# Liberty Movement > Defenders of Liberty > Justin Amash Forum >  Amash on gay marriage?

## Ilhaguru

What is Amash's stance on gay marriage?

From his website, it seems he is against it, and would support federal legislation to ban it. 

I need someone to tell me this ain't so.

----------


## erowe1

> What is Amash's stance on gay marriage?
> 
> From his website, it seems he is against it, and would support federal legislation to ban it. 
> 
> I need someone to tell me this ain't so.


I don't think there's any remote possibility of federal legislation (or state legislation for that matter) banning two gay people having a wedding, living together, and doing whatever else they think marriage entails, any time ever in the near or remote future.
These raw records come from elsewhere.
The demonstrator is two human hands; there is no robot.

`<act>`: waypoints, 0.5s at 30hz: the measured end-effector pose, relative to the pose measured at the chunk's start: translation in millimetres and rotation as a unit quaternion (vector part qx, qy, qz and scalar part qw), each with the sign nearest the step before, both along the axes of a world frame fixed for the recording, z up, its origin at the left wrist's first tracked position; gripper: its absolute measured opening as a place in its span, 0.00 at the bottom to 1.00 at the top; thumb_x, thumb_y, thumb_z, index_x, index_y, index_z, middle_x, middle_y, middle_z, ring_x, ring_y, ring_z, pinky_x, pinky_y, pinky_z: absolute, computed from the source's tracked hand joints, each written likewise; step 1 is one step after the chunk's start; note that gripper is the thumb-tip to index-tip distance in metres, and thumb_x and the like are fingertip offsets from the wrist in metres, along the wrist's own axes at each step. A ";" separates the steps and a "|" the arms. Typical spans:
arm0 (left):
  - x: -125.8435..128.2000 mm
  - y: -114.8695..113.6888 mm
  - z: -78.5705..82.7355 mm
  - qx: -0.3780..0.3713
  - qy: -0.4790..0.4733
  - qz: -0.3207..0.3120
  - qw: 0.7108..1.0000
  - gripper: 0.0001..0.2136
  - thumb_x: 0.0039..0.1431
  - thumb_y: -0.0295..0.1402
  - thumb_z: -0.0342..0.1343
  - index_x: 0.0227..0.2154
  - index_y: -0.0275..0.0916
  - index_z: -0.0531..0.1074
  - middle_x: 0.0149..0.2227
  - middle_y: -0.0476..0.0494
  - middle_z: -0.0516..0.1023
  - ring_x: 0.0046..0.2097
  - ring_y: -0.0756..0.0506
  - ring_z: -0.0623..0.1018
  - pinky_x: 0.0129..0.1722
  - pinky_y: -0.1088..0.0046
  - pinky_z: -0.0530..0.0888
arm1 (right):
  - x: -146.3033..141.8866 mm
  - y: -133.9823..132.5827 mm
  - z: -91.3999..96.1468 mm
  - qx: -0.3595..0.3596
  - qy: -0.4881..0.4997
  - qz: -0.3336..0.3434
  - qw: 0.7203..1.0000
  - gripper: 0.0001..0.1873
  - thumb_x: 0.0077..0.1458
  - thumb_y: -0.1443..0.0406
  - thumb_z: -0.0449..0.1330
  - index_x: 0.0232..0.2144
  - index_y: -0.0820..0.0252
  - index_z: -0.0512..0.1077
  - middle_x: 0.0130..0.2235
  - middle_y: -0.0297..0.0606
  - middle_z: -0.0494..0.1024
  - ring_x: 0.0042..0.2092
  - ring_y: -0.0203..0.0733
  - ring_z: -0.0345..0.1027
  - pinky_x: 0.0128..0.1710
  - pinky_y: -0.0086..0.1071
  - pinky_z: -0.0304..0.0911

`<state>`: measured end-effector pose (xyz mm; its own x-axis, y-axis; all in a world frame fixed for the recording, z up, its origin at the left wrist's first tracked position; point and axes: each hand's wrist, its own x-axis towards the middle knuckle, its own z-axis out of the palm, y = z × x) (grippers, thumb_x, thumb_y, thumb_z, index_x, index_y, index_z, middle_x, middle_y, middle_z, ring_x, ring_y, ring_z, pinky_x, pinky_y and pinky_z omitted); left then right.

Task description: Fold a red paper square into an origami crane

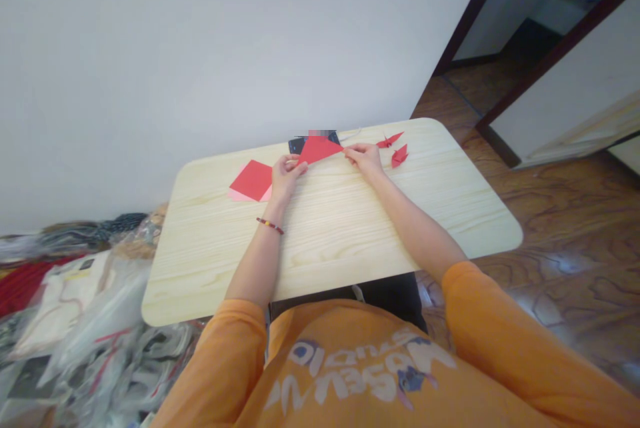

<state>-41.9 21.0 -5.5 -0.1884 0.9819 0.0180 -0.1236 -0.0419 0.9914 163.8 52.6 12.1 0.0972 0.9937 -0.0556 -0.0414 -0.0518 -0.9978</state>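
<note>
A red sheet of origami paper, folded into a triangle, is held up over the far part of the table. My left hand pinches its left corner, and my right hand grips the right corner between thumb and fingers. Left of my left hand lies a stack of red paper squares with pink ones beneath. Beyond my right hand rest two folded red paper figures, a paper crane with a long pointed end and a second folded bird. A dark phone is partly hidden behind the held paper.
The pale wood-grain table stands against a white wall. Plastic-wrapped clothes and bags are piled on the floor at left. A doorway opens at the upper right over a brown wood floor.
</note>
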 end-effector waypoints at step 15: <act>6.8 2.5 -5.1 0.008 -0.058 -0.010 0.998 0.16 0.39 0.34 0.68 0.32 0.37 0.73 0.34 0.44 0.81 0.33 0.50 0.78 0.40 0.72 0.76 | -18.0 -6.8 -1.4 -0.093 0.203 0.098 0.970 0.12 0.49 0.59 0.61 0.25 0.63 0.73 0.28 0.40 0.79 0.29 0.36 0.72 0.28 0.28 0.67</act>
<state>-35.0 23.5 -10.5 -0.1698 0.9854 0.0135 -0.2385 -0.0544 0.9696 145.8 45.9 10.7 -0.1597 0.9600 -0.2300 -0.4009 -0.2759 -0.8736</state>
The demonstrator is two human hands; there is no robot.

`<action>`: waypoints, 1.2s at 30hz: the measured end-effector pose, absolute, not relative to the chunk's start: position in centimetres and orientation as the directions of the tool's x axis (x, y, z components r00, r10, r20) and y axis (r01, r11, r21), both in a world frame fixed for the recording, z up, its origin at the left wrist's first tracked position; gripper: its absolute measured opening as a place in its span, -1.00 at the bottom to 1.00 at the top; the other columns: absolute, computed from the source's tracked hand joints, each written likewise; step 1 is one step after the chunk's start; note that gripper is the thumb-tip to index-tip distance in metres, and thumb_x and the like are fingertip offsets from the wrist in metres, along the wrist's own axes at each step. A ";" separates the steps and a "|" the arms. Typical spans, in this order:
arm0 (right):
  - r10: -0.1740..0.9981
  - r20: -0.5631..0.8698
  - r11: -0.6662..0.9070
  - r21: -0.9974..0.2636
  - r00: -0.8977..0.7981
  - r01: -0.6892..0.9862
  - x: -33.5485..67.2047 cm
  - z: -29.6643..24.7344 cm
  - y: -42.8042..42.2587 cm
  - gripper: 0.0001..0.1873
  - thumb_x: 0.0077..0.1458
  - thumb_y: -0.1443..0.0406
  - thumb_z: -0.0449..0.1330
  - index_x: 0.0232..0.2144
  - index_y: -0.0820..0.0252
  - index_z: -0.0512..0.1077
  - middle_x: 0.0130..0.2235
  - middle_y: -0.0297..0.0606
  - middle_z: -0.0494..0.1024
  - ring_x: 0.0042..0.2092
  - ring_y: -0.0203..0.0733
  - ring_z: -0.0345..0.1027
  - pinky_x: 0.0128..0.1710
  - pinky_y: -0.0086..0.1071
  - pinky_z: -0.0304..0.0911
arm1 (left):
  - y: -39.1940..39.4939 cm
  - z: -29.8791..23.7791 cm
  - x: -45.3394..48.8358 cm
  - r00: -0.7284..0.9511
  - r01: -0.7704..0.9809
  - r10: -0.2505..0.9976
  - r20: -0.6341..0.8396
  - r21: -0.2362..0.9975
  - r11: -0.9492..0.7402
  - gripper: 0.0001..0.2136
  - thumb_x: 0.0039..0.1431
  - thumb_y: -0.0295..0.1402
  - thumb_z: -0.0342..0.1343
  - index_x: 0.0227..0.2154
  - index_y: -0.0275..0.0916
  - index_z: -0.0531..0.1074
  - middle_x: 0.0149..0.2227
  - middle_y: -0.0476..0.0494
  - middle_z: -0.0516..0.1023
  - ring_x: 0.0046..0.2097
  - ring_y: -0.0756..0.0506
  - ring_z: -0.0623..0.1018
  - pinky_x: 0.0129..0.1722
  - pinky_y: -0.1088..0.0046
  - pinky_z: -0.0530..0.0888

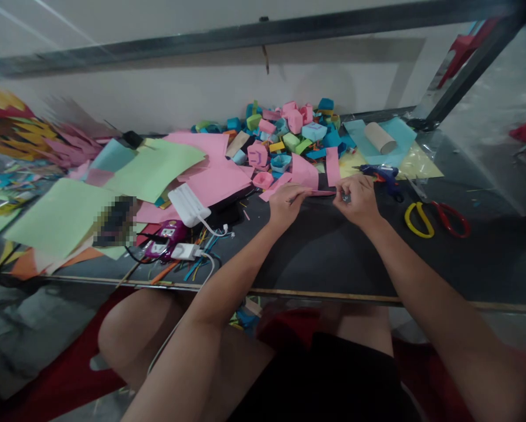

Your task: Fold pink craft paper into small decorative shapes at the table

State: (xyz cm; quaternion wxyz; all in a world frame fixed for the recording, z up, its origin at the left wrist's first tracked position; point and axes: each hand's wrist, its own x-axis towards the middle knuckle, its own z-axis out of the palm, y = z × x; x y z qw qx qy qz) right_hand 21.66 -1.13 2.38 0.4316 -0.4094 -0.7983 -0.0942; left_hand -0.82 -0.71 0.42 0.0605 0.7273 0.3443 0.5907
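A thin pink paper strip [321, 193] stretches between my two hands above the dark table [324, 252]. My left hand [287, 203] is closed, pinching the strip's left end. My right hand [356, 198] is closed on the strip's right end, fingers curled. Just beyond the hands lie more pink paper pieces [304, 172] and a heap of small folded paper boxes [289, 132] in pink, blue and green.
Yellow and red scissors [436, 218] and a blue glue gun [382, 174] lie to the right. A cardboard roll [379, 138] sits on blue paper. Green and pink sheets [155, 167], a white power strip [187, 205], chargers and cables lie to the left.
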 end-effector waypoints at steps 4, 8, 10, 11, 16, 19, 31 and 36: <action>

So it seems like a moot issue.

----------


## TonySutton

> What is Amash's stance on gay marriage?
> 
> From his website, it seems he is against it, and would support federal legislation to ban it. 
> 
> I need someone to tell me this ain't so.
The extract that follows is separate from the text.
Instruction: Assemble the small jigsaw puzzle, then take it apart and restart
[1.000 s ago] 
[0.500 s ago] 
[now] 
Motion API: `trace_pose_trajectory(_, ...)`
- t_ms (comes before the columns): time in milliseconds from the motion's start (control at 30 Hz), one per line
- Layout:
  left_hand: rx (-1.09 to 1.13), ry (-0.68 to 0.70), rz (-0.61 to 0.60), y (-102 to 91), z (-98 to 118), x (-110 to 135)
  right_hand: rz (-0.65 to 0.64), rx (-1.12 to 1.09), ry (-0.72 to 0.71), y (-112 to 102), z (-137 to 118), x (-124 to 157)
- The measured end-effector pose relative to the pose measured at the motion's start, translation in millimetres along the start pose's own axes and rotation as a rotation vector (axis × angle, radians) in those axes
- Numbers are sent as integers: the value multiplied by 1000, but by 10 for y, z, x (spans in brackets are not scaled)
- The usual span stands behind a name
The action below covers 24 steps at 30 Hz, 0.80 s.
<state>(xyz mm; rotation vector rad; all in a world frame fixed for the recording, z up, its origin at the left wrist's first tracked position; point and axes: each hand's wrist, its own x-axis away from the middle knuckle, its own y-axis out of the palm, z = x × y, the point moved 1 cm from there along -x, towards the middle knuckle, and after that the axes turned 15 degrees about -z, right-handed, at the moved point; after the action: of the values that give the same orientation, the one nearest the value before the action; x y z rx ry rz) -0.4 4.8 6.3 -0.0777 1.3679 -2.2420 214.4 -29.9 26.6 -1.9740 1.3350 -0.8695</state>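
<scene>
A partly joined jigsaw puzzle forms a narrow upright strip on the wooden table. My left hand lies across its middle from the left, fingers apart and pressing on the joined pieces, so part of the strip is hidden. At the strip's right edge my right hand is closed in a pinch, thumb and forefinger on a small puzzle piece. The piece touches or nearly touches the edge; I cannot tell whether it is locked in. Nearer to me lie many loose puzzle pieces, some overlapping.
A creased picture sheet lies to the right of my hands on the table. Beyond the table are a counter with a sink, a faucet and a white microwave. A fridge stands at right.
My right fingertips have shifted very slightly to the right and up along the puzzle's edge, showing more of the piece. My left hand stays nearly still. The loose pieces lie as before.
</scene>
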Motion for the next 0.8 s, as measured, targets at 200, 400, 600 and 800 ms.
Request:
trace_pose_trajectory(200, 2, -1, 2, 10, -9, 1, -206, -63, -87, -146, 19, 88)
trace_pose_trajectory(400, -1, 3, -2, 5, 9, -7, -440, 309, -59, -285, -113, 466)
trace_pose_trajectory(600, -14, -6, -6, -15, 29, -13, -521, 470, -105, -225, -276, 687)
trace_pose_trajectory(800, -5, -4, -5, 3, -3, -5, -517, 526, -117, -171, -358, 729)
Yeah, not sure how he justifies his support for DOMA with his support for state and individual rights.

----------


## erowe1

> Yeah, not sure how he justifies his support for DOMA with his support for state and individual rights.


How does Ron Paul justify it?

It's not the supporters but the opponents of DOMA who want more power centralized in the federal government, power for the federal courts to dictate to the states what their marriage laws have to be.

----------


## Romantarchist

"I believe in the sanctity of traditional marriage, and I oppose government efforts to redefine this private, religious institution." -amashforcongress.com

Sounds like he's de facto in favor of it.

----------


## brenden.b

> "I believe in the sanctity of traditional marriage, and I oppose government efforts to redefine this private, religious institution." -amashforcongress.com
> 
> Sounds like he's de facto in favor of it.


Perhaps he is favor of eliminating government licensing of marriage and returning it to a truly private and religious institution?

I know I am.

----------


## erowe1

> "I believe in the sanctity of traditional marriage, and I oppose government efforts to redefine this private, religious institution." -amashforcongress.com
> 
> Sounds like he's de facto in favor of it.


What business does government have redefining marriage?

----------


## brenden.b

> What business does government have redefining marriage?


+1

----------


## boneyard bill

DOMA does not ban gay marriage. Gay marriage is a state issue. However, the constitution states that each state must give "full faith and credit" to the laws of other states. That's why you can get a quickie divorce in Nevada even though you live in New York. But New York doesn't have to recognize a Mexican divorce.

So if you live in New York and Vermont has gay marriage can you slip across the border to get married in Vermont and have that marriage recognized in New York? DOMA says New York does not have to recognize your Vermont marriage because marriage is defined as a union between people of opposite sex. Of course this issue is still going to wind up in the Supreme Court, but until it does, the full faith and credit clause will not be effective.

This is as it should be. A court ruling in some small state shouldn't have the effect of legalizing gay marriage throughout the country.

----------


## TonySutton

> How does Ron Paul justify it?
> 
> It's not the supporters but the opponents of DOMA who want more power centralized in the federal government, power for the federal courts to dictate to the states what their marriage laws have to be.


This has always been my one rub with Ron Paul.  I disagree with setting precedent by limiting federal judicial review on specific topics.  When you put this on the table for consideration you may inadvertently open a Pandora's box.

Case in point:

The Federal Equal Access Act passed in 1984.  This act was pushed by the religious right to allow faith based clubs in pubic schools.  The same act is being used to allow Gay Straight Alliance clubs in public schools.  Much to the dismay of the religious right.

----------


## AlexMerced

I thought Ron Paul wanted to abolish Marriage as legal contract, which I'm all for

----------


## BrendenR

> This has always been my one rub with Ron Paul.  I disagree with setting precedent by limiting federal judicial review on specific topics.  When you put this on the table for consideration you may inadvertently open a Pandora's box.
> 
> Case in point:
> 
> The Federal Equal Access Act passed in 1984.  This act was pushed by the religious right to allow faith based clubs in pubic schools.  The same act is being used to allow Gay Straight Alliance clubs in public schools.  Much to the dismay of the religious right.


What does limiting federal judicial review of specific topics have to do with school clubs exactly?

Are you saying that because students are free to participate in these groups we should give the Feds more power to decide specifically which groups should be allowed? Cause that's what I'm reading from your post, but that can't be what you mean.

----------


## runningdiz

> What business does government have redefining marriage?


What business does government have even defining marriage?

----------